Towards Robust and Reliable Concept Representations: Reliability-Enhanced Concept Embedding Model
Yuxuan Cai, Xiyu Wang, Satoshi Tsutsui, Winnie Pang, Bihan Wen
TL;DR
This work tackles reliability gaps in concept bottleneck models by addressing two core weaknesses: sensitivity to concept-irrelevant background features and semantic inconsistency of the same concept across samples. It introduces RECEM, a framework combining Concept-Level Disentanglement with a Gradient Reversal Layer and HSIC regularization, and Concept Mixup for semantic alignment across samples, optimized via a joint loss that includes reconstruction and alignment terms. Empirical results across CUB, TravelingBirds, CelebA, and AwA2 show that RECEM surpasses strong baselines in concept accuracy, task accuracy, and Concept Alignment Score (CAS), particularly under background shifts and incomplete annotations, while enabling more faithful human interventions. The findings underscore the value of disentangling nuisance information and aligning concept semantics to improve both interpretability and robustness in CBMs for real-world deployment.
Abstract
Concept Bottleneck Models (CBMs) aim to enhance interpretability by predicting human-understandable concepts as intermediates for decision-making. However, these models often face challenges in ensuring reliable concept representations, which can propagate to downstream tasks and undermine robustness, especially under distribution shifts. Two inherent issues contribute to concept unreliability: sensitivity to concept-irrelevant features (e.g., background variations) and lack of semantic consistency for the same concept across different samples.
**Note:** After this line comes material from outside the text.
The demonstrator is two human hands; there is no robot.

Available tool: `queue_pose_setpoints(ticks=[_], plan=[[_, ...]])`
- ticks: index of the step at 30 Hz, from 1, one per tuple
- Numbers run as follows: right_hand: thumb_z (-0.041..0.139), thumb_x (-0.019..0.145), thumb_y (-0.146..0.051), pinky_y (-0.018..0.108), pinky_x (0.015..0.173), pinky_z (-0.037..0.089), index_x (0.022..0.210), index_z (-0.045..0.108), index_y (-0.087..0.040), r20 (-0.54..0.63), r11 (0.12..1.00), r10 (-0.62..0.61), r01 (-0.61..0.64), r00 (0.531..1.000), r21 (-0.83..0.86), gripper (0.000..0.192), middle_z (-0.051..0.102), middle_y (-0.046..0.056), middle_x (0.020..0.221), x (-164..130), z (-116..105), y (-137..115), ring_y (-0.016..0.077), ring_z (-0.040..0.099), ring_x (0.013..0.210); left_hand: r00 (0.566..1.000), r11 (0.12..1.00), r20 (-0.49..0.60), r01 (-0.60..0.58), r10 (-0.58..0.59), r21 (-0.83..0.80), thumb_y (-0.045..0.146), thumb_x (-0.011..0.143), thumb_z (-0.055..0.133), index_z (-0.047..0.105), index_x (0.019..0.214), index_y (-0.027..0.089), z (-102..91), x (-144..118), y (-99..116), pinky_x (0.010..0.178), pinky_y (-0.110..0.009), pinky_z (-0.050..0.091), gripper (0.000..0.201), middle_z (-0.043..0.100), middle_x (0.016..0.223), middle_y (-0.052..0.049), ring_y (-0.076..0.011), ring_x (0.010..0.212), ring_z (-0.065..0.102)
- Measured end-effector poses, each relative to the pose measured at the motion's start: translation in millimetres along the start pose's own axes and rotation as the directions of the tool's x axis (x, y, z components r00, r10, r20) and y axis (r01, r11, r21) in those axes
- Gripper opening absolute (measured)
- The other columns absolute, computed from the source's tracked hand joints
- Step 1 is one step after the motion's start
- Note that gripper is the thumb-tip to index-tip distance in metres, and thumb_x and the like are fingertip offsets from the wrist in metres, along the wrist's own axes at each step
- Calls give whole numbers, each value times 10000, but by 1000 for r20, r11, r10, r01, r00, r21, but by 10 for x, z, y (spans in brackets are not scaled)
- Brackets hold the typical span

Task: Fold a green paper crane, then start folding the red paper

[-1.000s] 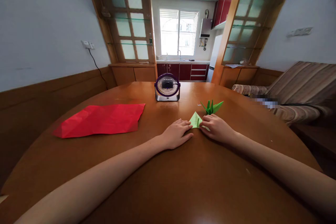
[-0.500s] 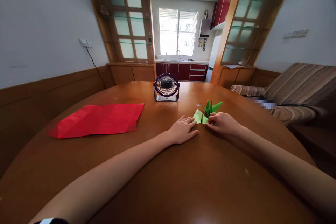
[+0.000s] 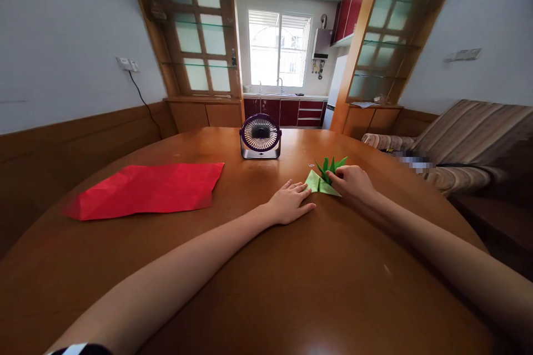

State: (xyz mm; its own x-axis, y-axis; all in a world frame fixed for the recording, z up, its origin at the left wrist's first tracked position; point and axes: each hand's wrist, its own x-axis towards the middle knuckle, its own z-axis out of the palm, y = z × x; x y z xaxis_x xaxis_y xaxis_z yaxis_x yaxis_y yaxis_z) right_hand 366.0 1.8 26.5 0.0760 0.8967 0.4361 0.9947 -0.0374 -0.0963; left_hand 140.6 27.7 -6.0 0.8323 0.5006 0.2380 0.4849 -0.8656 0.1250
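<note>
A light green folded paper piece (image 3: 318, 184) lies on the round wooden table (image 3: 266, 288). My left hand (image 3: 288, 203) rests flat on the table, fingers spread, its fingertips at the paper's left edge. My right hand (image 3: 352, 182) pinches the right side of the light green paper. Just behind that hand stands a dark green origami crane (image 3: 330, 167), partly hidden by my fingers.
A crumpled red paper sheet (image 3: 145, 189) lies at the left of the table. A small purple desk fan (image 3: 260, 136) stands at the far middle. A striped sofa (image 3: 466, 144) is to the right, and a kitchen opens behind the table.
My right hand has slid away from me toward the dark green crane, carrying the light green paper with it. My left hand followed slightly and stayed flat.
</note>
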Motion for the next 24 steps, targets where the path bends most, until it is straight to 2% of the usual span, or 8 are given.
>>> queue_pose_setpoints(ticks=[4, 10, 17, 24], plan=[[434, 888, -426, 272, 519, 220, 613, 629, -170, 38, 1000, 0, -1, 999, 17, 424, 627, 66, 660, 47, 48, 10, 160, 496, 583, 1000, 1000, -4, -5, 5, -8, 520, 972, 350, 488, 1365, 123, 8, 1, -2, 1175, -462, 191, 576, 421, 1466, -160, -280, 1399, 335], [425, 888, -523, 274, 523, 223, 616, 635, -171, 7, 997, 59, -59, 998, 54, 492, 618, 65, 667, 48, 13, 15, 161, 488, 586, 1000, 1000, 8, -2, 2, -6, 500, 977, 360, 486, 1380, 134, -1, -4, 11, 1175, -462, 189, 558, 420, 1468, -157, -278, 1397, 339], [423, 894, -386, 269, 530, 225, 640, 627, -167, 1, 999, -31, 31, 1000, 34, 393, 627, 66, 727, 83, 71, 36, 159, 504, 631, 1000, 1000, 1, 0, 0, -29, 522, 970, 359, 495, 1375, 174, 18, 6, -8, 1172, -479, 183, 551, 416, 1474, -137, -276, 1399, 337], [405, 897, -414, 269, 547, 248, 614, 573, -171, -122, 993, -78, 89, 989, 81, 410, 598, 53, 687, 64, -38, 125, 154, 503, 624, 1000, 1000, 9, 3, -3, -13, 524, 972, 348, 482, 1385, 177, 12, 4, 0, 1177, -454, 170, 556, 419, 1476, -126, -258, 1403, 333]])
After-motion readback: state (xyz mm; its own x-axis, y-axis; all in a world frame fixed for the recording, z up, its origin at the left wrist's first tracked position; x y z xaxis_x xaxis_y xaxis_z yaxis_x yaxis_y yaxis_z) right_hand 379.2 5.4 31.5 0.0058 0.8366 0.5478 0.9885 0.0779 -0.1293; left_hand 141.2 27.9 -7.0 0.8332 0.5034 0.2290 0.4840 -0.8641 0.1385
To address these limitations, we propose the Reliability-Enhanced Concept Embedding Model (RECEM), which introduces a two-fold strategy: Concept-Level Disentanglement to separate irrelevant features from concept-relevant information and a Concept Mixup mechanism to ensure semantic alignment across samples. These mechanisms work together to improve concept reliability, enabling the model to focus on meaningful object attributes and generate faithful concept representations. Experimental results demonstrate that RECEM consistently outperforms existing baselines across multiple datasets, showing superior performance under background and domain shifts. These findings highlight the effectiveness of disentanglement and alignment strategies in enhancing both reliability and robustness in CBMs.